### [DATA EXTRACT]
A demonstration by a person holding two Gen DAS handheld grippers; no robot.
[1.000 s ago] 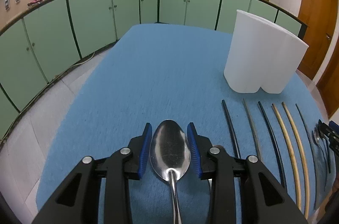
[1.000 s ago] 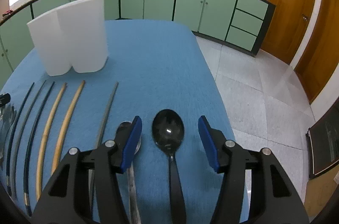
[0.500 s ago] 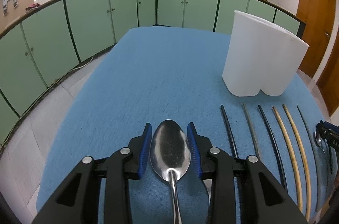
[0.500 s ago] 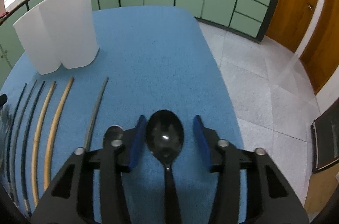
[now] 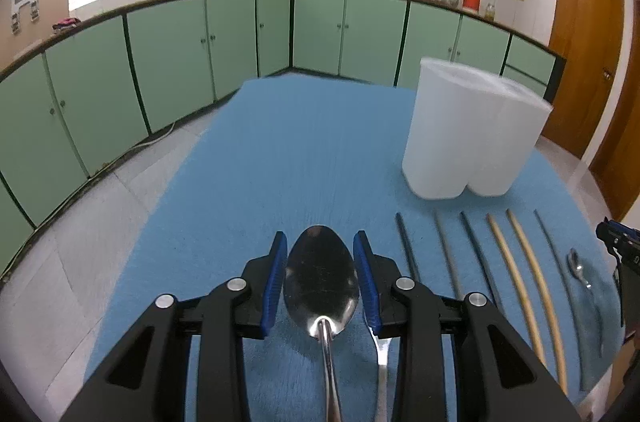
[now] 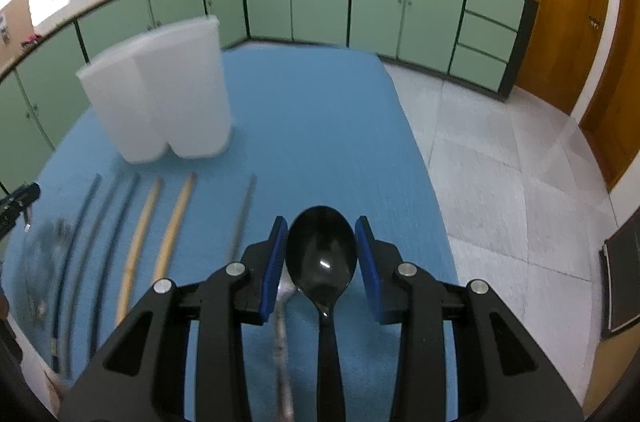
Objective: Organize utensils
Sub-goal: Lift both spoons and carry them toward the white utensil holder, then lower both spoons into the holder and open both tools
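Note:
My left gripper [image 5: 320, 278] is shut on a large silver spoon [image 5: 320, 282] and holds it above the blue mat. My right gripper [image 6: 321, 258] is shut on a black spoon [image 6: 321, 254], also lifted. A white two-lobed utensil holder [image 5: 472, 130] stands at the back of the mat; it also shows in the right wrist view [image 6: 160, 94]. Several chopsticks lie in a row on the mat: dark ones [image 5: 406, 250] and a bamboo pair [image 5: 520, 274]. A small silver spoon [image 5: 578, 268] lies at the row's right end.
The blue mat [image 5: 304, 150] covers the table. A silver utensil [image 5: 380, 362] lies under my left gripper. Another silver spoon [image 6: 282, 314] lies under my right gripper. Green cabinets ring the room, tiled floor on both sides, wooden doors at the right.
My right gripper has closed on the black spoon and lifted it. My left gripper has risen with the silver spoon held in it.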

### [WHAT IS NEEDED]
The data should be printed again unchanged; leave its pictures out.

### [WRITTEN RESPONSE]
A demonstration by a person holding two Gen DAS handheld grippers; no robot.
[1.000 s ago] 
[1.000 s ago] 
[0.500 s ago] 
[0.500 s ago] 
[now] 
[now] 
Objective: Organize utensils
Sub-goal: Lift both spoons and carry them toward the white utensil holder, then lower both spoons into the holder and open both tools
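Note:
My left gripper [image 5: 320, 278] is shut on a large silver spoon [image 5: 320, 282] and holds it above the blue mat. My right gripper [image 6: 321, 258] is shut on a black spoon [image 6: 321, 254], also lifted. A white two-lobed utensil holder [image 5: 472, 130] stands at the back of the mat; it also shows in the right wrist view [image 6: 160, 94]. Several chopsticks lie in a row on the mat: dark ones [image 5: 406, 250] and a bamboo pair [image 5: 520, 274]. A small silver spoon [image 5: 578, 268] lies at the row's right end.
The blue mat [image 5: 304, 150] covers the table. A silver utensil [image 5: 380, 362] lies under my left gripper. Another silver spoon [image 6: 282, 314] lies under my right gripper. Green cabinets ring the room, tiled floor on both sides, wooden doors at the right.
My right gripper has closed on the black spoon and lifted it. My left gripper has risen with the silver spoon held in it.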

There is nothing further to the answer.